Restate the data exactly, with nothing altered.

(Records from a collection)
==============================
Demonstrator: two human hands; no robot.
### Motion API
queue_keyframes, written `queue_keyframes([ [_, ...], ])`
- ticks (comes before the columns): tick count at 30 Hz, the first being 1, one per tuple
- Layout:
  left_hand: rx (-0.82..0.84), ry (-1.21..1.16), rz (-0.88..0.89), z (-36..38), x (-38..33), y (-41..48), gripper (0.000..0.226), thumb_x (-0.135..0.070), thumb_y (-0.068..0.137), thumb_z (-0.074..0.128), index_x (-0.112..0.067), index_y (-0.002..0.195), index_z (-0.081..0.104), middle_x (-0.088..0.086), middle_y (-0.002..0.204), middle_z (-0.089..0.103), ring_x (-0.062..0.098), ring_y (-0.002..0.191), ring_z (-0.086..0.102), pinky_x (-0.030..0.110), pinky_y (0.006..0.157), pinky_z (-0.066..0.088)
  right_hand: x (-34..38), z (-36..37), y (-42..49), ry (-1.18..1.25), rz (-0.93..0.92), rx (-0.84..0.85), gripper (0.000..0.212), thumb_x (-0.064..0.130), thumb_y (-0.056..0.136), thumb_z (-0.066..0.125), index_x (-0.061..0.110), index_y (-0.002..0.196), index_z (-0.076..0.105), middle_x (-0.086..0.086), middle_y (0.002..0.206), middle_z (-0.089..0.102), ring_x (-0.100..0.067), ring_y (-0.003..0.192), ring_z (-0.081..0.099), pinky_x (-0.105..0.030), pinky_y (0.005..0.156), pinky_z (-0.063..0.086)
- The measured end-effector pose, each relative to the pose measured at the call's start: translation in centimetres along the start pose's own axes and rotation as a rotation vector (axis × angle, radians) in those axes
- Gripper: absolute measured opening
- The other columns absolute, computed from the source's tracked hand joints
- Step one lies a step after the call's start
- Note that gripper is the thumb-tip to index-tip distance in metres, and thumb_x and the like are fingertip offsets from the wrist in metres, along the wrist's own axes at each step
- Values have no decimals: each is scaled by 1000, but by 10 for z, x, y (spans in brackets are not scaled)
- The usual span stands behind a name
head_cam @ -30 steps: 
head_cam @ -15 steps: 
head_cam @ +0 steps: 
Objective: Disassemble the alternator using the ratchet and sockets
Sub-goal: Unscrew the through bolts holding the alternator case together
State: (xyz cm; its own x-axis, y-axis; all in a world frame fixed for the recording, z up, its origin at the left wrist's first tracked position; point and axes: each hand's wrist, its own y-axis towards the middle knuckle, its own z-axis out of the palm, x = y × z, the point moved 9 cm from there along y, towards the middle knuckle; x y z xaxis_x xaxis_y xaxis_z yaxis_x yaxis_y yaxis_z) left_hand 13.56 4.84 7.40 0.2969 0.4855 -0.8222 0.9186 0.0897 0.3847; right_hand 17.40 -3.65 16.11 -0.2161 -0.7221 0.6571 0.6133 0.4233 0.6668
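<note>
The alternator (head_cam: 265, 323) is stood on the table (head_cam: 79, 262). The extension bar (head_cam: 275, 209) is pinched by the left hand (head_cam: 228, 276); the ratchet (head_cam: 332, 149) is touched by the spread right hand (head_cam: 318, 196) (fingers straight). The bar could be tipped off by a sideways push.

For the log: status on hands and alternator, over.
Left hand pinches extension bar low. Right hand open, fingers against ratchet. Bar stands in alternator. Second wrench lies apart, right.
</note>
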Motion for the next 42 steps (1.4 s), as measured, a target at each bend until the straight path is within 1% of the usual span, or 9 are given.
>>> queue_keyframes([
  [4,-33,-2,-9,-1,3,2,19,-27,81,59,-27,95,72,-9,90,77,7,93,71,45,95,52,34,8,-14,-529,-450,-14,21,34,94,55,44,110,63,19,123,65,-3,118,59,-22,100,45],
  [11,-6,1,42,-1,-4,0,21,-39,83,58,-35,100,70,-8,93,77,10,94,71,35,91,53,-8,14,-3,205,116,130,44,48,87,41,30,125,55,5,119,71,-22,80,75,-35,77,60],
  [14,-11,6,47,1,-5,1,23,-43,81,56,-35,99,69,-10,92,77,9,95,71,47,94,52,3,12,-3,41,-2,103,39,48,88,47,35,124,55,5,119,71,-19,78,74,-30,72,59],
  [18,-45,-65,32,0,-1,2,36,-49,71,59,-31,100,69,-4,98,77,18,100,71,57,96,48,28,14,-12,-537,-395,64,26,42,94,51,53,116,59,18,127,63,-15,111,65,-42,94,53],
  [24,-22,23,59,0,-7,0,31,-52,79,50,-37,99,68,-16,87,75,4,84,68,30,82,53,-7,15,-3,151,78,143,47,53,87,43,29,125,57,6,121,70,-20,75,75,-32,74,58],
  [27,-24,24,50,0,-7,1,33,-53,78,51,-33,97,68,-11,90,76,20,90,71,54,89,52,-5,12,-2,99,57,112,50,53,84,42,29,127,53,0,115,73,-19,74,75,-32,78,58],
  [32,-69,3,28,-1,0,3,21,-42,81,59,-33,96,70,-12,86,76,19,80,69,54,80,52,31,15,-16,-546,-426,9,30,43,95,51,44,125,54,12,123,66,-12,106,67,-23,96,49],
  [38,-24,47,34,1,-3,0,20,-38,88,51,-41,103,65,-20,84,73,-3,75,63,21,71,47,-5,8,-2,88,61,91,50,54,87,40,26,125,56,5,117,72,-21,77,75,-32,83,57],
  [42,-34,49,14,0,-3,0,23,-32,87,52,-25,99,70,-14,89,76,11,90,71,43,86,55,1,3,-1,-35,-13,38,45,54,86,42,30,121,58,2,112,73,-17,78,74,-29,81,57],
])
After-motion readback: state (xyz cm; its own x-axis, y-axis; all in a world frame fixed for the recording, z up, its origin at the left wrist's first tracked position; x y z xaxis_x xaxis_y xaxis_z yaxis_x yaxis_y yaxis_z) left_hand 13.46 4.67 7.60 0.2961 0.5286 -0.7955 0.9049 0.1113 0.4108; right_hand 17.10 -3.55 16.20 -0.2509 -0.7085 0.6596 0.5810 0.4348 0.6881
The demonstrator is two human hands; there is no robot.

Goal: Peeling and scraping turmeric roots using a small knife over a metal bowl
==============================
TASK ANSWER:
Demonstrator: two human hands; no robot.
### Motion API
queue_keyframes, written `queue_keyframes([ [_, ...], ])`
- ticks (comes before the columns): tick count at 30 Hz, the first being 1, one per tuple
- Layout:
  left_hand: rx (-0.82..0.84), ry (-1.21..1.16), rz (-0.88..0.89), z (-36..38), x (-38..33), y (-41..48), gripper (0.000..0.226), thumb_x (-0.135..0.070), thumb_y (-0.068..0.137), thumb_z (-0.074..0.128), index_x (-0.112..0.067), index_y (-0.002..0.195), index_z (-0.081..0.104), middle_x (-0.088..0.086), middle_y (-0.002..0.204), middle_z (-0.089..0.103), ring_x (-0.062..0.098), ring_y (-0.002..0.191), ring_z (-0.086..0.102), pinky_x (-0.030..0.110), pinky_y (0.006..0.157), pinky_z (-0.066..0.088)
  right_hand: x (-34..38), z (-36..37), y (-42..49), ry (-1.18..1.25), rz (-0.93..0.92), rx (-0.84..0.85), gripper (0.000..0.212), thumb_x (-0.064..0.130), thumb_y (-0.056..0.136), thumb_z (-0.066..0.125), index_x (-0.061..0.110), index_y (-0.002..0.196), index_z (-0.076..0.105), middle_x (-0.086..0.086), middle_y (0.002..0.206), middle_z (-0.089..0.102), ring_x (-0.100..0.067), ring_y (-0.003..0.192), ring_z (-0.081..0.099), pinky_x (-0.105..0.030), pinky_y (0.005..0.156), pinky_z (-0.063..0.086)
- The measured end-effector pose, each relative to the pose measured at the call's start: translation in centimetres along the start pose's own axes and rotation as a rotation vector (axis × angle, radians) in those axes
- Gripper: absolute measured opening
- The other columns absolute, computed from the source's tracked hand joints
- Step one lies a step after the call's start
- Note that gripper is the thumb-tip to index-tip distance in metres, and thumb_x and the like are fingertip offsets from the wrist in metres, along the wrist's own axes at each step
- Values have no decimals: each is scaled by 1000, but by 10 for z, x, y (spans in brackets are not scaled)
- The usual span stands behind a name
head_cam @ -30 steps: 
head_cam @ -15 steps: 
head_cam @ +0 steps: 
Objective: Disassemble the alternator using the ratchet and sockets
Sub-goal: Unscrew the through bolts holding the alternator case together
State: (xyz cm; its own x-axis, y-axis; all in a world frame fixed for the recording, z up, its origin at the left wrist's first tracked position; point and axes: each hand's wrist, its own y-axis towards the middle knuckle, its own z-axis out of the palm, x = y × z, the point moved 9 cm from there along y, towards the middle knuckle; x y z xaxis_x xaxis_y xaxis_z yaxis_x yaxis_y yaxis_z) left_hand 13.56 4.84 7.40 0.2969 0.4855 -0.8222 0.9186 0.0897 0.3847; right_hand 17.40 -3.65 16.11 -0.2161 -0.7221 0.6571 0.6133 0.4233 0.6668
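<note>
The alternator (head_cam: 265, 323) is stood on the table (head_cam: 79, 262). The extension bar (head_cam: 275, 209) is pinched by the left hand (head_cam: 228, 276); the ratchet (head_cam: 332, 149) is touched by the spread right hand (head_cam: 318, 196) (fingers straight). The bar could be tipped off by a sideways push.

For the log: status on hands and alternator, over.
Left hand pinches extension bar low. Right hand open, fingers against ratchet. Bar stands in alternator. Second wrench lies apart, right.
</note>
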Motion for the next 42 steps (1.4 s), as measured, a target at each bend until the straight path is within 1% of the usual span, or 9 are given.
>>> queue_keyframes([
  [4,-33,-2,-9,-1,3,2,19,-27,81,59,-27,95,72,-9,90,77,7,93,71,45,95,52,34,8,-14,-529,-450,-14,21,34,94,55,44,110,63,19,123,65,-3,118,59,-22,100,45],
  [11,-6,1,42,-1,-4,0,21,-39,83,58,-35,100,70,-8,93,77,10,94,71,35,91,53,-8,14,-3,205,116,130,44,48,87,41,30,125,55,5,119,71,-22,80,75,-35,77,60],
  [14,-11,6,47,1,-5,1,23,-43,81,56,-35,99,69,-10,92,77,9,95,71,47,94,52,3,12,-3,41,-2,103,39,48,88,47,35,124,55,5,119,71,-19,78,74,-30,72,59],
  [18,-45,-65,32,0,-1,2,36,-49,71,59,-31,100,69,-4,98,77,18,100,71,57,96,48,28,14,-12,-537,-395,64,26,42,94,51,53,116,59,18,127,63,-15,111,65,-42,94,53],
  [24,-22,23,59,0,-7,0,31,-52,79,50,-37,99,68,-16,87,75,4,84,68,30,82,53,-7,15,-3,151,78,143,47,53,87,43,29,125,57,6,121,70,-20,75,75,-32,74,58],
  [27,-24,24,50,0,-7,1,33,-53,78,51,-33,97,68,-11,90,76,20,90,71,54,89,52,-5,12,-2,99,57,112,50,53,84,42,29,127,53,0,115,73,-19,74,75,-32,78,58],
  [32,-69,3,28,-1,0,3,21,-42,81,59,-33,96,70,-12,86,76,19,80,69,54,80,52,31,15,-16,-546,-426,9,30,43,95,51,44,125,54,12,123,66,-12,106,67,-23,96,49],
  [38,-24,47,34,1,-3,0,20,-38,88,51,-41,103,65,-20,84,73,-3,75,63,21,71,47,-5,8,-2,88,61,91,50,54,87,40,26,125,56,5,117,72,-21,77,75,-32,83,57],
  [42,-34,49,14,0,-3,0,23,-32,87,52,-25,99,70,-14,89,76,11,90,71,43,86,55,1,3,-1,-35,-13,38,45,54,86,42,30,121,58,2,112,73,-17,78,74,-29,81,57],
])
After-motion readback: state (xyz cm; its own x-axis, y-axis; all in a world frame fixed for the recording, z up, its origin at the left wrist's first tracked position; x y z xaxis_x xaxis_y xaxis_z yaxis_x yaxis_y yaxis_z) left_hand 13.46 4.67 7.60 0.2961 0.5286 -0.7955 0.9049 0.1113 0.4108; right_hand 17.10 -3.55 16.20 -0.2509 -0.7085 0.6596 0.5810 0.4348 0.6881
The demonstrator is two human hands; there is no robot.

Goal: Peeling and scraping turmeric roots using a small knife over a metal bowl

A complete answer has now been given.